What it is is, I took some pictures of my 'Coffee Texas Star' (which might also be several other things, including 'Gladys Meyer:' I've run into at least four differently-named Begonia rex-cultorum cultivars that all look more or less exactly like my plant.) on Tuesday for the "yearbook." Because I never know how the light is until after I've uploaded the photos, I took some pictures with the flash, and some without. And in every single one of the photos with the flash, I got blue iridescence off of some of the leaves, particularly the leaves that were most directly facing the camera.

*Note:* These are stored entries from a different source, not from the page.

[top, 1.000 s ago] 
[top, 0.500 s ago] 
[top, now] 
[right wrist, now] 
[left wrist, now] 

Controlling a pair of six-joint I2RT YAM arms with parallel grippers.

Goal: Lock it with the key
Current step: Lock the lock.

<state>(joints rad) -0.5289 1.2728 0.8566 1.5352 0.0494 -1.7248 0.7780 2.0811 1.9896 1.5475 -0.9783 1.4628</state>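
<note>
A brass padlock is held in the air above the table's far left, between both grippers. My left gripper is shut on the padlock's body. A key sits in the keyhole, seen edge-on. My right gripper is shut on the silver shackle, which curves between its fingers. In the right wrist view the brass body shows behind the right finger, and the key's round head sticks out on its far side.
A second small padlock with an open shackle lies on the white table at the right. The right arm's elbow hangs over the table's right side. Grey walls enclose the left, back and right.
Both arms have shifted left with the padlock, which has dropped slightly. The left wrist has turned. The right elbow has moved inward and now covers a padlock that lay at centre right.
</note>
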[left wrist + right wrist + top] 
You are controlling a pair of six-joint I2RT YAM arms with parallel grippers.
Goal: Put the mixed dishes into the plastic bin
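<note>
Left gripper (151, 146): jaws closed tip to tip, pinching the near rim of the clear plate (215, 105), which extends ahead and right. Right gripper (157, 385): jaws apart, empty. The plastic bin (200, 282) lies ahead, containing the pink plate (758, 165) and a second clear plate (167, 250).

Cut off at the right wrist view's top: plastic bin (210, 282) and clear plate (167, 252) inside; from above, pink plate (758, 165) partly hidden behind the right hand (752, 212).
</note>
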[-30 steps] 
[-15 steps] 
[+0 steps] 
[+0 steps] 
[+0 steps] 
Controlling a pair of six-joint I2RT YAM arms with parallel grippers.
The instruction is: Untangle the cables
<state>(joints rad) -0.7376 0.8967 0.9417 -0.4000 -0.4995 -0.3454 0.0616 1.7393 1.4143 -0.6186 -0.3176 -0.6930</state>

Or maybe it's more turquoise than blue --
See? Above, with the flash; below, without:
And a close-up of the blue part, just for shiggles:
So I was thinking, wow, that's weird, I wonder why I've noticed that before. Maybe it's something specific to the flash on this camera. So I got a flashlight, and shined1 it at the plant, and when the beam hit the leaf more or less perpendicular, I did see a little bit of turquoise bounced back at me, so long as my eye was more or less right behind the flashlight. Which looked approximately like the above picture.
So I guess it's a real thing. What does it signify? How does it help the plant? Or does it help? What structure or structures within the leaf are responsible? Do all Begonias do this? What does it all meeeeeeeeeaaaaaaaaan?
I have no idea. But it happened. You know the blog's title.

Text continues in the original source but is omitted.